= Brown's representability theorem =

On representability of a contravariant functor on the category of connected CW complexes

In mathematics, Brown's representability theorem in homotopy theory gives necessary and sufficient conditions for a contravariant functor F on the homotopy category Hotc of pointed connected CW complexes, to the category of sets Set, to be a representable functor.

More specifically, we are given

F: Hotc^{op} → Set,

and there are certain obviously necessary conditions for F to be of type Hom(—, C), with C a pointed connected CW-complex that can be deduced from category theory alone. The statement of the substantive part of the theorem is that these necessary conditions are then sufficient. For technical reasons, the theorem is often stated for functors to the category of pointed sets; in other words the sets are also given a base point.

The theorem is due to Edgar H. Brown who published it in 1962.

==Statement of the theorem for CW complexes==

Suppose that:
1. The functor F: Hotc^{op} → Set maps coproducts (i.e. wedge sums) in Hotc to products in Set: $F(\vee_\alpha X_\alpha) \cong \prod_\alpha F(X_\alpha),$
2. The functor F maps homotopy pushouts in Hotc to weak pullbacks. This is often stated as a Mayer–Vietoris axiom: for any CW complex W covered by two subcomplexes U and V, and any elements u ∈ F(U), v ∈ F(V) such that u and v restrict to the same element of F(U ∩ V), there is an element w ∈ F(W) restricting to u and v, respectively.
Then F is representable by some CW complex C, that is to say there is an isomorphism
F(Z) ≅ Hom_{Hotc}(Z, C)
for any CW complex Z, which is natural in Z in that for any morphism from Z to another CW complex Y the induced maps F(Y) → F(Z) and Hom_{Hot}(Y, C) → Hom_{Hot}(Z, C) are compatible with these isomorphisms.

The converse statement also holds: any functor represented by a CW complex satisfies the above two properties.
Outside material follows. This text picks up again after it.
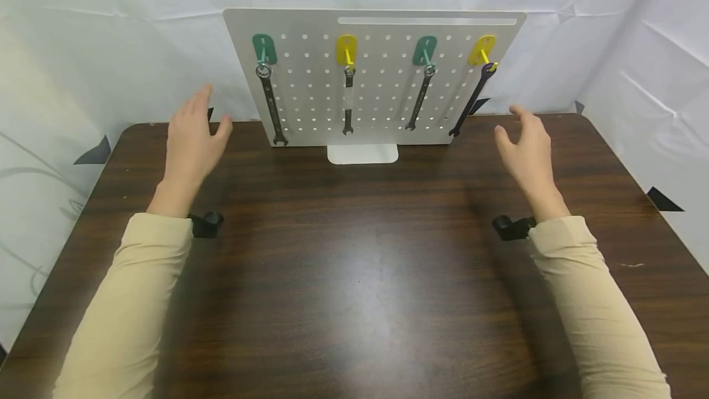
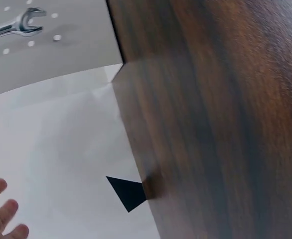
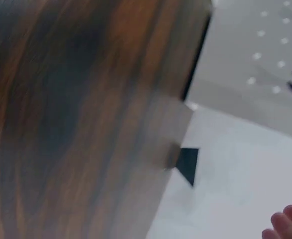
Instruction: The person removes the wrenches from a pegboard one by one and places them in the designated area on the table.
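Observation:
Four hooks aside, several wrenches hang on a pegboard (image 1: 382, 97) at the table's back. The leftmost wrench (image 1: 271, 103) hangs from a green hook (image 1: 264, 48); beside it a shorter wrench (image 1: 348, 103) with a pale band hangs from a yellow hook (image 1: 346, 49). Further right, one wrench (image 1: 420, 98) is on a green hook (image 1: 425, 49), and a dark purplish wrench (image 1: 472, 100) on a yellow hook (image 1: 483, 49). My left hand (image 1: 192, 140) is raised left of the board, fingers extended, holding nothing. My right hand (image 1: 528, 149) hovers right of it, fingers loosely bent, also holding nothing.
The board's white foot (image 1: 362, 154) rests on the dark wooden table (image 1: 354, 263). White sheeting (image 1: 138, 48) with yellow and black triangles hangs behind and at the sides. Black wrist mounts (image 1: 206, 225) sit by both sleeves.

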Motion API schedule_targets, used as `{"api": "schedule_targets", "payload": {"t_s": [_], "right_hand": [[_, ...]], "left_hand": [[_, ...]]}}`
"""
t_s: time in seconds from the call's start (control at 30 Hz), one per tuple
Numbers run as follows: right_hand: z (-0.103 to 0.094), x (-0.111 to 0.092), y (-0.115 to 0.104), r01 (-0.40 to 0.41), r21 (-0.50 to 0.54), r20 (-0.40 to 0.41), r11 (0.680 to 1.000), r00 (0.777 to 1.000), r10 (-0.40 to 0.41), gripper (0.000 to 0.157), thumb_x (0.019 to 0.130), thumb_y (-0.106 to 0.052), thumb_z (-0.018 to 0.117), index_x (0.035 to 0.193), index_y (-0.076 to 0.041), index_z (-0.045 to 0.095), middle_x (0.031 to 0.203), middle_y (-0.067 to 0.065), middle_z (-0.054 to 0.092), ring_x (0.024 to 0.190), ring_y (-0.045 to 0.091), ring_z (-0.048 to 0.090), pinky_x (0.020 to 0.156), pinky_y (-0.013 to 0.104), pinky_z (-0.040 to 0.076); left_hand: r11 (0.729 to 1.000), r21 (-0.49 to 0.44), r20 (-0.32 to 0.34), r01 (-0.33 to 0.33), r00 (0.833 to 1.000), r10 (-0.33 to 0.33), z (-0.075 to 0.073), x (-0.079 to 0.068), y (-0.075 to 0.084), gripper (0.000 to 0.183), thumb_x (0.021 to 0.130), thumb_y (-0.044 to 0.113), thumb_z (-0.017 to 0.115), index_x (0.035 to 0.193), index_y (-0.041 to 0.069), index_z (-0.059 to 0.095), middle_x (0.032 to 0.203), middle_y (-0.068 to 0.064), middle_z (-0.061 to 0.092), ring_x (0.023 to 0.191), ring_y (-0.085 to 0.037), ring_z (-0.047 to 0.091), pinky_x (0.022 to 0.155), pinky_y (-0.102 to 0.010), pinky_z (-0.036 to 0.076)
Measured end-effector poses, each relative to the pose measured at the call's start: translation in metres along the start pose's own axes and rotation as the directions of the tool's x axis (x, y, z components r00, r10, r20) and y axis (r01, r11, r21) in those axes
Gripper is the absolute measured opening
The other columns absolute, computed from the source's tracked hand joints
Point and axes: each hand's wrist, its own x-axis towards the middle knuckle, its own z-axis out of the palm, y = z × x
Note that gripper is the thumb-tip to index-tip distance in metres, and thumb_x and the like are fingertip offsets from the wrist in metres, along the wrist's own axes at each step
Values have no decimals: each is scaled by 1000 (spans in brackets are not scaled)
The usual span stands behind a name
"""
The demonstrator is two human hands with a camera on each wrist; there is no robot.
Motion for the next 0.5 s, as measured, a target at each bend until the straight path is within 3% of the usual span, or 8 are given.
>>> {"api": "schedule_targets", "payload": {"t_s": [0.2, 0.3, 0.43, 0.5], "right_hand": [[-2, -5, -22, -19, 128, -86, 992, 996, 30, 39, 97, -17, 46, 132, -1, 51, 130, 21, 57, 121, 33, 57, 106, 42, 50], [-2, -7, -32, -19, 169, -98, 985, 995, 36, 36, 96, -19, 48, 127, -2, 55, 122, 13, 61, 106, 11, 62, 101, 29, 53], [0, -10, -46, 10, 241, -95, 970, 995, 14, 32, 95, -19, 52, 121, -1, 57, 101, -11, 59, 89, -8, 56, 87, 13, 53], [1, -12, -53, 31, 295, -86, 955, 996, -6, 29, 95, -17, 54, 118, 1, 57, 94, -18, 54, 86, -7, 58, 81, 8, 51]], "left_hand": [[986, -166, -55, -9, 998, 0, -7, 0, 9, 52, 101, 28, 41, 148, 8, 31, 148, -18, 41, 141, -35, 34, 119, -53, 29], [974, -223, -102, -29, 995, 7, -11, 1, 15, 48, 100, 25, 42, 143, 6, 39, 142, -18, 49, 137, -34, 40, 116, -51, 34], [954, -299, -137, -24, 990, -18, -17, 7, 23, 43, 99, 22, 43, 138, 5, 46, 135, -18, 55, 130, -31, 49, 113, -45, 40], [939, -344, -130, 0, 990, -47, -21, 11, 25, 42, 99, 24, 42, 137, 7, 47, 133, -17, 57, 128, -27, 52, 112, -40, 43]]}}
This direction is an immediate consequence of basic category theory, so the deeper and more interesting part of the equivalence is the other implication.

The representing object C above can be shown to depend functorially on F: any natural transformation from F to another functor satisfying the conditions of the theorem necessarily induces a map of the representing objects. This is a consequence of Yoneda's lemma.

Taking F(X) to be the singular cohomology group H^{i}(X,A) with coefficients in a given abelian group A, for fixed i > 0; then the representing space for F is the Eilenberg–MacLane space K(A, i). This gives a means of showing the existence of Eilenberg-MacLane spaces.

==Variants==

Since the homotopy category of CW-complexes is equivalent to the localization of the category of all topological spaces at the weak homotopy equivalences, the theorem can equivalently be stated for functors on a category defined in this way.

However, the theorem is false without the restriction to connected pointed spaces, and an analogous statement for unpointed spaces is also false.

A similar statement does, however, hold for spectra instead of CW complexes. Brown also proved a general categorical version of the representability theorem, which includes both the version for pointed connected CW complexes and the version for spectra.

A version of the representability theorem in the case of triangulated categories is due to Amnon Neeman. Together with the preceding remark, it gives a criterion for a (covariant) functor F: C → D between triangulated categories satisfying certain technical conditions to have a right adjoint functor. Namely, if C and D are triangulated categories with C compactly generated and F a triangulated functor commuting with arbitrary direct sums, then F has a right adjoint. Neeman has applied this to proving the Grothendieck duality theorem in algebraic geometry.

Jacob Lurie has proved a version of the Brown representability theorem for the homotopy category of a pointed quasicategory with a compact set of generators which are cogroup objects in the homotopy category. For instance, this applies to the homotopy category of pointed connected CW complexes, as well as to the unbounded derived category of a Grothendieck abelian category (in view of Lurie's higher-categorical refinement of the derived category).